**Task to carry out**
Leave every image out, and return the rest of the data word for word.

**Data block**
▼

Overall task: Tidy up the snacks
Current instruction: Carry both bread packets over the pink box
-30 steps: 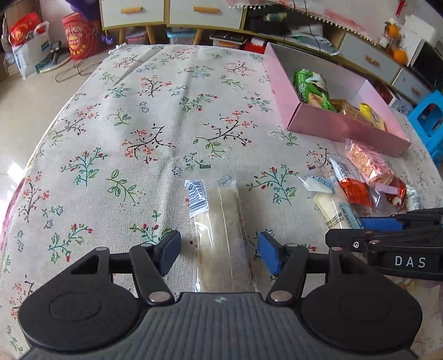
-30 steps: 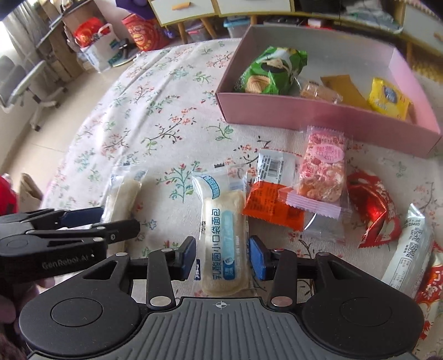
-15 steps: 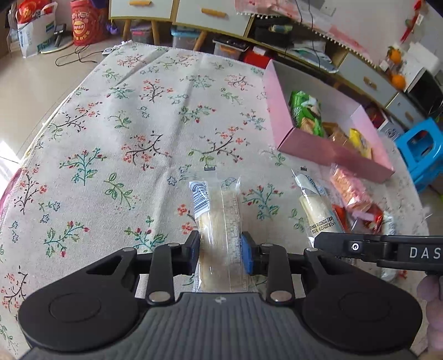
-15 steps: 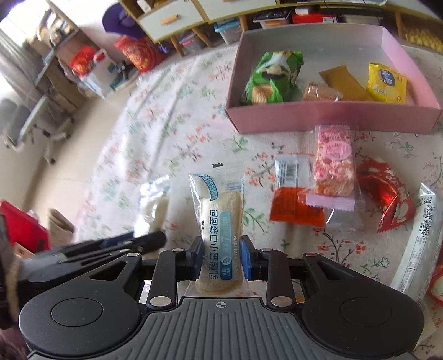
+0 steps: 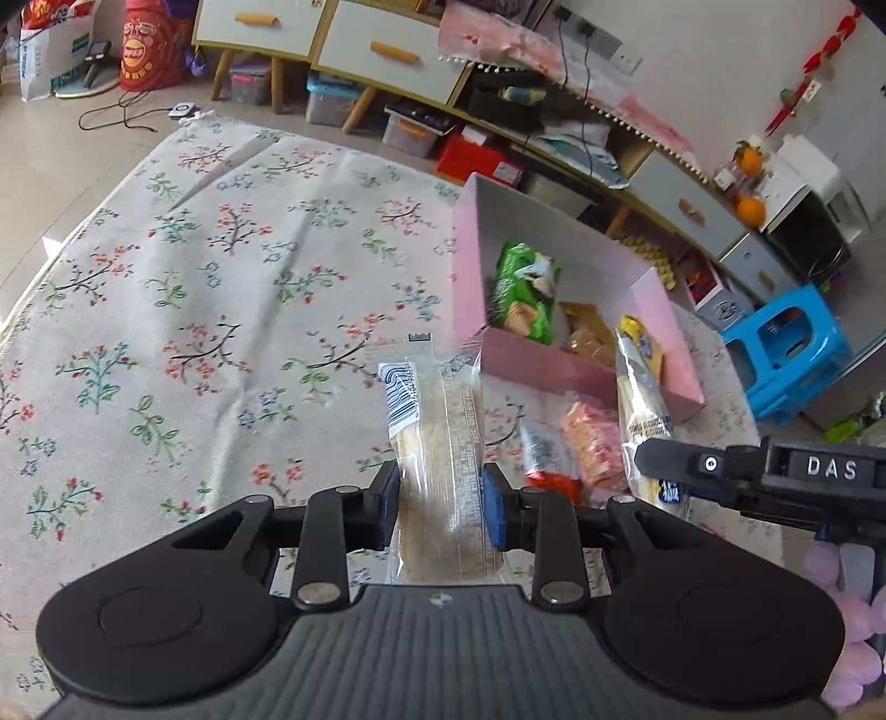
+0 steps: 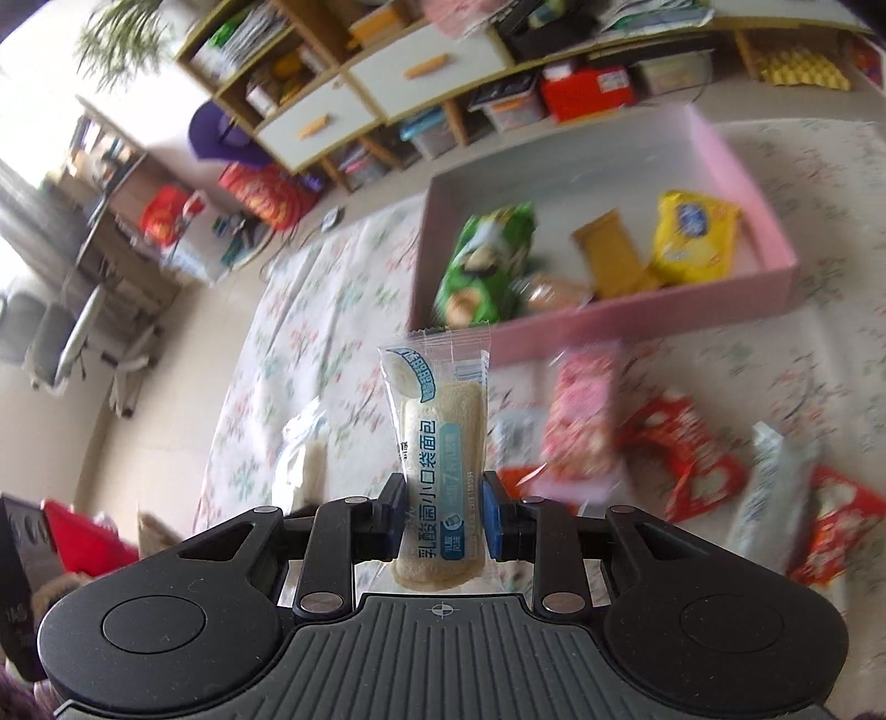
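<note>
My left gripper is shut on a clear-wrapped bread bar, held up off the floral tablecloth. My right gripper is shut on a bread packet with a blue label, also lifted; this packet shows in the left wrist view too. Ahead stands the open pink box, holding a green packet, a brown bar and a yellow packet. In the left wrist view the pink box lies ahead to the right.
Loose snacks lie in front of the box: a pink packet, red packets and a long white packet. Beyond the table stand drawer cabinets, a blue stool and an office chair.
Both grippers went from open around their bread packets to shut on them. Both then rose off the cloth with the packets, and the right one rolled and swung toward the box.
</note>
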A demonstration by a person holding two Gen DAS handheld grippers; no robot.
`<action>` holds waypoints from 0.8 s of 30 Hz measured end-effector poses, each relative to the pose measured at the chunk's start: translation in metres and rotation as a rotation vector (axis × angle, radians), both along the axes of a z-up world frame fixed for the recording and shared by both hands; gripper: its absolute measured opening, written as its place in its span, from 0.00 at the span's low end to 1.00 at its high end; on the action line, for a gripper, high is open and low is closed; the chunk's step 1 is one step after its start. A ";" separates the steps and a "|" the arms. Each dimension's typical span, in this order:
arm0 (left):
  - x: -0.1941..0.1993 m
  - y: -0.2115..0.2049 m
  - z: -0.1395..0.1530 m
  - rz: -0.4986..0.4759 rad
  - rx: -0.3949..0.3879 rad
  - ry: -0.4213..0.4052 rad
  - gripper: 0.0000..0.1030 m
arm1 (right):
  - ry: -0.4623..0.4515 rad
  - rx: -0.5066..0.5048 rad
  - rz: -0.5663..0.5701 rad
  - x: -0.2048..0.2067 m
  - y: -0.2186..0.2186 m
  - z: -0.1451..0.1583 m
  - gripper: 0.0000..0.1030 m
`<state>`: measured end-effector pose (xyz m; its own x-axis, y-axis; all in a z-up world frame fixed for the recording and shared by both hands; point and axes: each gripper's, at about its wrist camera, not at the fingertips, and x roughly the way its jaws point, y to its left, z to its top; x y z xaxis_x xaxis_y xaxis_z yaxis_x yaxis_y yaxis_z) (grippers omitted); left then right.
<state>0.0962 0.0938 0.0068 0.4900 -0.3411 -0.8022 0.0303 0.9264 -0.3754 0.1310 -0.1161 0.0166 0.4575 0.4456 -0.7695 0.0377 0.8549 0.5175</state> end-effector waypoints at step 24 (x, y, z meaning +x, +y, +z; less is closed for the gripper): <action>0.132 -0.109 -0.012 -0.195 0.023 -0.105 0.27 | -0.038 0.034 -0.259 0.100 -0.105 -0.027 0.27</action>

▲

**Exercise solution**
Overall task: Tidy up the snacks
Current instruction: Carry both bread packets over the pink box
-30 steps: 
-30 steps: 
-15 steps: 
-15 steps: 
+0 steps: 
+0 steps: 
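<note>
My left gripper is shut on a clear-wrapped bread bar, held up off the floral tablecloth. My right gripper is shut on a bread packet with a blue label, also lifted; this packet shows in the left wrist view too. Ahead stands the open pink box, holding a green packet, a brown bar and a yellow packet. In the left wrist view the pink box lies ahead to the right.
Loose snacks lie in front of the box: a pink packet, red packets and a long white packet. Beyond the table stand drawer cabinets, a blue stool and an office chair.
Both grippers went from open around their bread packets to shut on them. Both then rose off the cloth with the packets, and the right one rolled and swung toward the box.
</note>
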A demonstration by a person holding two Gen DAS handheld grippers; no robot.
`<action>` holds waypoints from 0.8 s of 30 Hz measured end-effector poses, each relative to the pose measured at the chunk's start: translation in metres and rotation as a rotation vector (axis × angle, radians), both along the axes of a z-up world frame fixed for the recording and shared by both hands; gripper: its absolute measured opening, written as its place in its span, from 0.00 at the span's low end to 1.00 at its high end; on the action line, for a gripper, high is open and low is closed; the chunk's step 1 is one step after its start. A ";" separates the steps and a "|" the arms. Each dimension's typical span, in this order:
arm0 (left):
  - x: -0.1941..0.1993 m
  - y: -0.2115..0.2049 m
  - z: -0.1395..0.1530 m
  - rz: -0.4986..0.4759 rad
  - rx: -0.3949..0.3879 rad
  - ry: -0.4213..0.4052 rad
  - gripper: 0.0000..0.1030 m
arm1 (right):
  - ry: -0.4623..0.4515 rad
  - rx: -0.5066..0.5048 rad
  - rz: -0.5663..0.5701 rad
  - x: -0.2048..0.2067 m
  - y: -0.2186..0.2186 m
  - z: -0.1451..0.1583 m
  - gripper: 0.0000..0.1030 m
`<state>`: measured end-effector pose (xyz m; its own x-axis, y-axis; all in a z-up world frame fixed for the recording and shared by both hands; point and axes: each gripper's, at about its wrist camera, not at the fingertips, and x roughly the way its jaws point, y to its left, z to its top; x y z xaxis_x xaxis_y xaxis_z yaxis_x yaxis_y yaxis_z) (grippers omitted); left then right.
<state>0.0962 0.0938 0.0068 0.4900 -0.3411 -0.8022 0.0303 0.9264 -0.3754 0.1310 -0.1161 0.0166 0.4575 0.4456 -0.7695 0.0377 0.8549 0.5175</state> end-effector waypoints at step 24 (x, y, z meaning +x, +y, +z; less is closed for the gripper): <action>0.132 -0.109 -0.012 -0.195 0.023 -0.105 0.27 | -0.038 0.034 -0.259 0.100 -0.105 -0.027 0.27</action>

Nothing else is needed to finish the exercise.